How many ways can you slice a URL and name the pieces?

While researching a way to describe different parts of a URL for a runtime interface, I was shocked to discover that over the years, different specifications, implementations, and communities had developed an incredible variety of ways to slice and name the pieces of a URL.

I remember seeing XKCD 927 recently, laughing at the familiarity, and what appeared at the time to be quite a bit of exaggeration. 14 competing standards, hah.

I was developing a small single purpose microsite and decided to build it using CASSIS not just for application logic, but for the server-side runtime execution and flow as well. I figured the needs of a simple real world site would work well to drive the design of a simple runtime.

No need to invent anything new, just re-use Apache/CGI environment variables (e.g. as used in PHP, like SERVER_NAME). But they look like old C constants, and CASSIS coders will be more familiar with Javascript.
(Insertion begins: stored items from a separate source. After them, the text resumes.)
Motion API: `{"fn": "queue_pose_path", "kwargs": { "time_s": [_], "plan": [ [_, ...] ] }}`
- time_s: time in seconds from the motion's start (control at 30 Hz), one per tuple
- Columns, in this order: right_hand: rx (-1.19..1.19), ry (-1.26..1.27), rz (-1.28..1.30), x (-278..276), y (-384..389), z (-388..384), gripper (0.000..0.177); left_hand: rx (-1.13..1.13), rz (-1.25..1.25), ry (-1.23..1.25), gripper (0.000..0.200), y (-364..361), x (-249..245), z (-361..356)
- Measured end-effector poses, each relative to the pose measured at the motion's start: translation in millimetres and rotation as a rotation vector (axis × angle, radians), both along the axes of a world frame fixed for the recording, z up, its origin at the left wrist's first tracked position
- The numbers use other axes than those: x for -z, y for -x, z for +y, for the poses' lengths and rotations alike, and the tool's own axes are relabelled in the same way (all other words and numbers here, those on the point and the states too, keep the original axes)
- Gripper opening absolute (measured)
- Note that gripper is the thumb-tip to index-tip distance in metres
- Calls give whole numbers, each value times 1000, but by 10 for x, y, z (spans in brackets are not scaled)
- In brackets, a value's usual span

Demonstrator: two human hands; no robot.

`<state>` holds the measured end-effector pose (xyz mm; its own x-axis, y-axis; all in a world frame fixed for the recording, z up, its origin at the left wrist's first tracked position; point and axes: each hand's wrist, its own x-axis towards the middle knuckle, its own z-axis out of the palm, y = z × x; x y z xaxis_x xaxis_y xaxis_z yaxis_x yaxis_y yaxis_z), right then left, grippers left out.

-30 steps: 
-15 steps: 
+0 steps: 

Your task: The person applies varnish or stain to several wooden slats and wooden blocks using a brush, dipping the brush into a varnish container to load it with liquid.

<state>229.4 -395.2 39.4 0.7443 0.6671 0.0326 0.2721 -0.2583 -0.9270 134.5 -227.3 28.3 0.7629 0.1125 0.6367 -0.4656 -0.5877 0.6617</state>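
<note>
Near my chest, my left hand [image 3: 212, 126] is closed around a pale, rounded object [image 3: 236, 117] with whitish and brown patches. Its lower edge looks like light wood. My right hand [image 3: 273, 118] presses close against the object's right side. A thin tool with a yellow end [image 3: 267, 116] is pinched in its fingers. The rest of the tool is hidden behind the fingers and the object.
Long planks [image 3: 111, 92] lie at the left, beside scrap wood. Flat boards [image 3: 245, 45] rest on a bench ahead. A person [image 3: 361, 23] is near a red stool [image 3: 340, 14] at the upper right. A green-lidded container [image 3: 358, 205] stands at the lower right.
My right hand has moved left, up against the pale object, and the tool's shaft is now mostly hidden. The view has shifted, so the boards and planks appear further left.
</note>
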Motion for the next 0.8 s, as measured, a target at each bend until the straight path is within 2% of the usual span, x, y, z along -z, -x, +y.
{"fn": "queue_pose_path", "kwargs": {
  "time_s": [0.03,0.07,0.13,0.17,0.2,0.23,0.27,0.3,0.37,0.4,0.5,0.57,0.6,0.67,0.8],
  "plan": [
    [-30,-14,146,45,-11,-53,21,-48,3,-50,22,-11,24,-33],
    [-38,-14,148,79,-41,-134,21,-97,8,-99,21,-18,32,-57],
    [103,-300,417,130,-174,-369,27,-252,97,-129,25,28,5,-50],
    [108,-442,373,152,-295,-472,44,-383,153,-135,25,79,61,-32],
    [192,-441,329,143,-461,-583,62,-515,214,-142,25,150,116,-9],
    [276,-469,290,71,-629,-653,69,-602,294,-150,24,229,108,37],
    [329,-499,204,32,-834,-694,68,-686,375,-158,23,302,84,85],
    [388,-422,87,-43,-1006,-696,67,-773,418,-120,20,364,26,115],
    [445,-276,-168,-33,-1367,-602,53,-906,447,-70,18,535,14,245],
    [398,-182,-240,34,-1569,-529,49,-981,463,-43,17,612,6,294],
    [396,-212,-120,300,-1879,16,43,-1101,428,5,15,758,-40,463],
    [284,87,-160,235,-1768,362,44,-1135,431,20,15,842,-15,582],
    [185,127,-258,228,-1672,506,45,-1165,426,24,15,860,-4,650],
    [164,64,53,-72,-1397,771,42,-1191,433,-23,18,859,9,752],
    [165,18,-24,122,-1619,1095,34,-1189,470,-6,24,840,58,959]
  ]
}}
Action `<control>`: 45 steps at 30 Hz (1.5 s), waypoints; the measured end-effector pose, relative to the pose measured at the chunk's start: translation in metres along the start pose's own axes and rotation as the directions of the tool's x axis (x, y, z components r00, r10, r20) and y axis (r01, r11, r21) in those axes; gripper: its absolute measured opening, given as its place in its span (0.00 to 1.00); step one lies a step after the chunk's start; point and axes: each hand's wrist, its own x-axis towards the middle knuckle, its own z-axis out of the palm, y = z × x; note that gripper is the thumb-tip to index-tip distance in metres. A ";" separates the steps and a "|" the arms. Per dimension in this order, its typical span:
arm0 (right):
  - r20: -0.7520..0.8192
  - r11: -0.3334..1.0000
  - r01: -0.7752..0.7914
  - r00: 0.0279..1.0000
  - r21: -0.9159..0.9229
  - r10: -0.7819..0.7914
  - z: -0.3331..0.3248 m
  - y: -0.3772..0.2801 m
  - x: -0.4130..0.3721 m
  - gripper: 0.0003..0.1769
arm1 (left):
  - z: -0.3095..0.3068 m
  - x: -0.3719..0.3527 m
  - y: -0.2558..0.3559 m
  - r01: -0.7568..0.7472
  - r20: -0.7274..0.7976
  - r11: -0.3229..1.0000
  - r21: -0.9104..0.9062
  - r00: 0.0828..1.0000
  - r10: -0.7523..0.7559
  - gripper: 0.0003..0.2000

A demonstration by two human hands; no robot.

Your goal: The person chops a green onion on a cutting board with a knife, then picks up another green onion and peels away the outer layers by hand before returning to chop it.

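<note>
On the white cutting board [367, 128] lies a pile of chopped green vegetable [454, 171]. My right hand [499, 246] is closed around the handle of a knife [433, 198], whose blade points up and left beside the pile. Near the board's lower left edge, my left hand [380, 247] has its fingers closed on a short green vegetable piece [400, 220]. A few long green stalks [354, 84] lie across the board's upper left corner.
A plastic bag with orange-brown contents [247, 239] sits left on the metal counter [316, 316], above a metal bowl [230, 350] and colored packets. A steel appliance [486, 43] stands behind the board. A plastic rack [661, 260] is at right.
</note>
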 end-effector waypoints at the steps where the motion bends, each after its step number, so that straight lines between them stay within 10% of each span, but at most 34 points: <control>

Window.location's properties seem reasonable, until you get to "search" for the "?" query part of a URL. What about the source, the specs for URL and HTTP? And that's when I started to see the problem.

With a little more research I found a half-dozen different ways to slice and dice URLs. Kevin Marks asked me, what about Python? And that made seven. I published my research publicly on the microformats wiki, which is a good place to document existing formats for something (a key step in the microformats process).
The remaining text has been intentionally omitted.